═══ Data records
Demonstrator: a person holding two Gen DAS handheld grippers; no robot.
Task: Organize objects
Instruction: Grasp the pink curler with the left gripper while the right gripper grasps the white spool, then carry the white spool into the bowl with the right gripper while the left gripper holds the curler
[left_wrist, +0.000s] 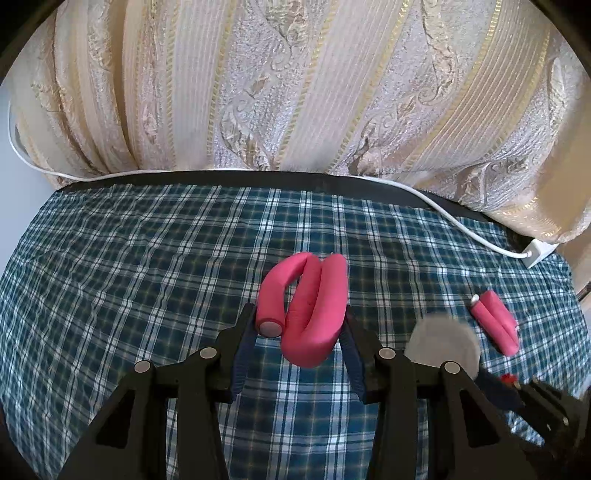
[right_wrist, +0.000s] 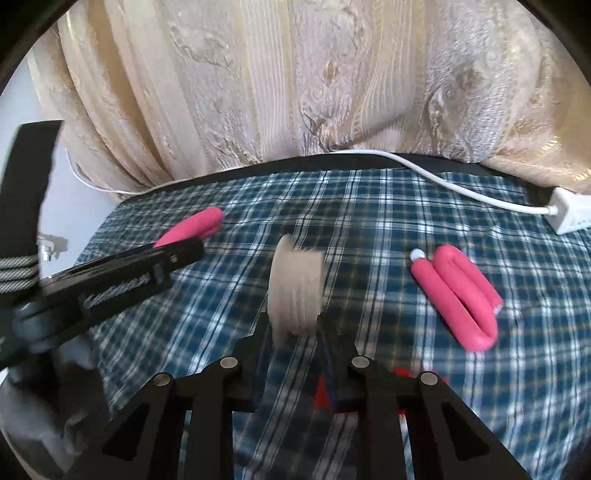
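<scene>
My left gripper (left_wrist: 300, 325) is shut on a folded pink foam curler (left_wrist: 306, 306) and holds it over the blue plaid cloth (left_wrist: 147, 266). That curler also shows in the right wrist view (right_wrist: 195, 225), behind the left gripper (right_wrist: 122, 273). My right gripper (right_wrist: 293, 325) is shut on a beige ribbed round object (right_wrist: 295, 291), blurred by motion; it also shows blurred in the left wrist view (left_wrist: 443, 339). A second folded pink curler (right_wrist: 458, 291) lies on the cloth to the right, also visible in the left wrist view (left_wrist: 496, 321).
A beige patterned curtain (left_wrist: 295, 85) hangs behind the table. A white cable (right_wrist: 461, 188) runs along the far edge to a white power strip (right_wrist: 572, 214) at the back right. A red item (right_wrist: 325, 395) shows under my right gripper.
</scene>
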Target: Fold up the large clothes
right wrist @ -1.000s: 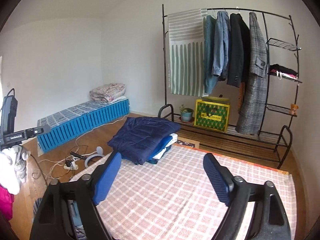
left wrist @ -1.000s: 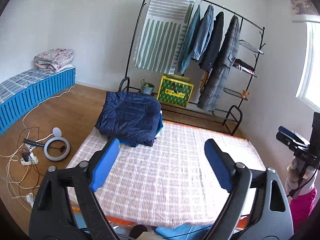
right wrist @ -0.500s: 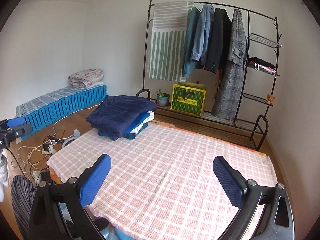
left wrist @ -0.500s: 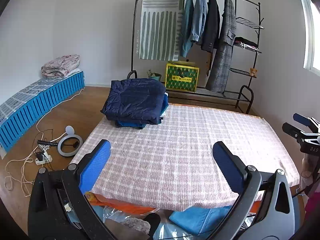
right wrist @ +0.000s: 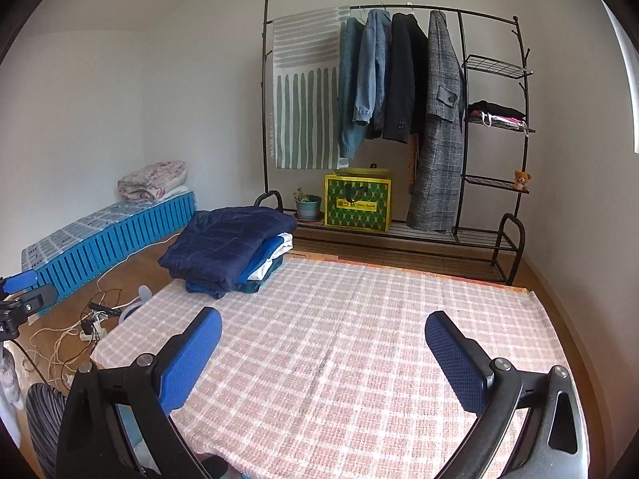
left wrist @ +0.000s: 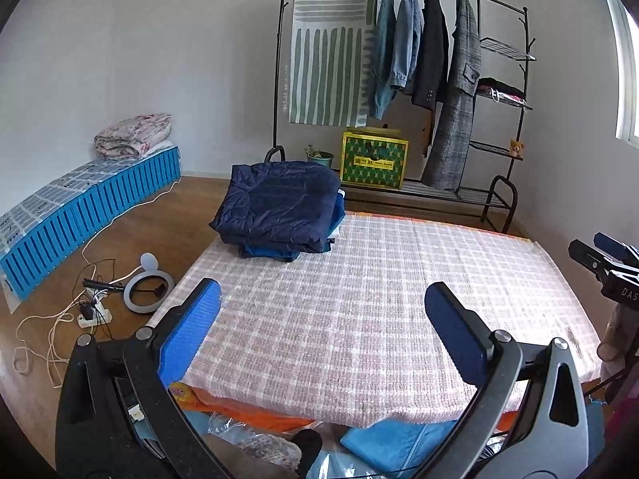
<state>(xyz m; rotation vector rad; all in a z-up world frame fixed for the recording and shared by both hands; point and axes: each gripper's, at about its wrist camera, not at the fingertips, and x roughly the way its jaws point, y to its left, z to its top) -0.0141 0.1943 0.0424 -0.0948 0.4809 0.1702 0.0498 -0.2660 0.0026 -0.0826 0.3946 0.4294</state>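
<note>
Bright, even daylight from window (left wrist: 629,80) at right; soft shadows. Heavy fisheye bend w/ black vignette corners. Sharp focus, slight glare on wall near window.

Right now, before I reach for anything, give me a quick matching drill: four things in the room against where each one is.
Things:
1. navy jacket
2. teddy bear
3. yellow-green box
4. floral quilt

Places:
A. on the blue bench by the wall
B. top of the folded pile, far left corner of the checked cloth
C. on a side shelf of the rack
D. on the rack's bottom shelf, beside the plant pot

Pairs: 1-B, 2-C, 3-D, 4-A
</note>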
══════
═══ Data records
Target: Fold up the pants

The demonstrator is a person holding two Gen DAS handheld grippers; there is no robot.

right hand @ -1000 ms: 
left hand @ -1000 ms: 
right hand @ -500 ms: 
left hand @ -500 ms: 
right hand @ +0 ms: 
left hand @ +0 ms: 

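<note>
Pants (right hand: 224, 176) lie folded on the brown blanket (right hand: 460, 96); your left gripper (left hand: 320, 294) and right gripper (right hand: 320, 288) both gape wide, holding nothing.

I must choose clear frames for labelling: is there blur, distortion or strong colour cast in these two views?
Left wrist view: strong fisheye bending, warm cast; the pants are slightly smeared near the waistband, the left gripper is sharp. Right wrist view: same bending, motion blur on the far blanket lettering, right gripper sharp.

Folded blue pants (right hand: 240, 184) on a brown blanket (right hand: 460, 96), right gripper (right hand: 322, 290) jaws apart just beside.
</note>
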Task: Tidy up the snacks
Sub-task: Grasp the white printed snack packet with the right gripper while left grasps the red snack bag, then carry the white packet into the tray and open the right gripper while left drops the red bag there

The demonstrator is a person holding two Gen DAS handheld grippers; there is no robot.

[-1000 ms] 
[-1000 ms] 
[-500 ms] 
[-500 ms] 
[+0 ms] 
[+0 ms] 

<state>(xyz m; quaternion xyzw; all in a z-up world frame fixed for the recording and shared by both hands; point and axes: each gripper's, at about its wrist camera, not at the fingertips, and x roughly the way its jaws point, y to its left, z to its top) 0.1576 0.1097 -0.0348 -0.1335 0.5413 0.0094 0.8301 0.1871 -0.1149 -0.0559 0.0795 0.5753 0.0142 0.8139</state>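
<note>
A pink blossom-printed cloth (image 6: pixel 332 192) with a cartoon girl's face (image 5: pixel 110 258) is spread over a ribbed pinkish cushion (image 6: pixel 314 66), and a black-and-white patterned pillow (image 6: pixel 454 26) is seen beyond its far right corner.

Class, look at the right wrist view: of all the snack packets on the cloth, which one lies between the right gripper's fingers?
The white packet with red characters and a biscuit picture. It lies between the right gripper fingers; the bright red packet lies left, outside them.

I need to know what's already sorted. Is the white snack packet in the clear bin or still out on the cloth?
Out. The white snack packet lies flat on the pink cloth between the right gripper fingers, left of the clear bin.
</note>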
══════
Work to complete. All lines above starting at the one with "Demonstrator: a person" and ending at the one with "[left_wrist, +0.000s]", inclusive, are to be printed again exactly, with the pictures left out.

Problem solution.
Demonstrator: a person holding two Gen DAS handheld grippers; no robot.
Task: Organize objects
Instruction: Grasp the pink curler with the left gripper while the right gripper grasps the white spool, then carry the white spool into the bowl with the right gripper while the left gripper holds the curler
[left_wrist, +0.000s] 

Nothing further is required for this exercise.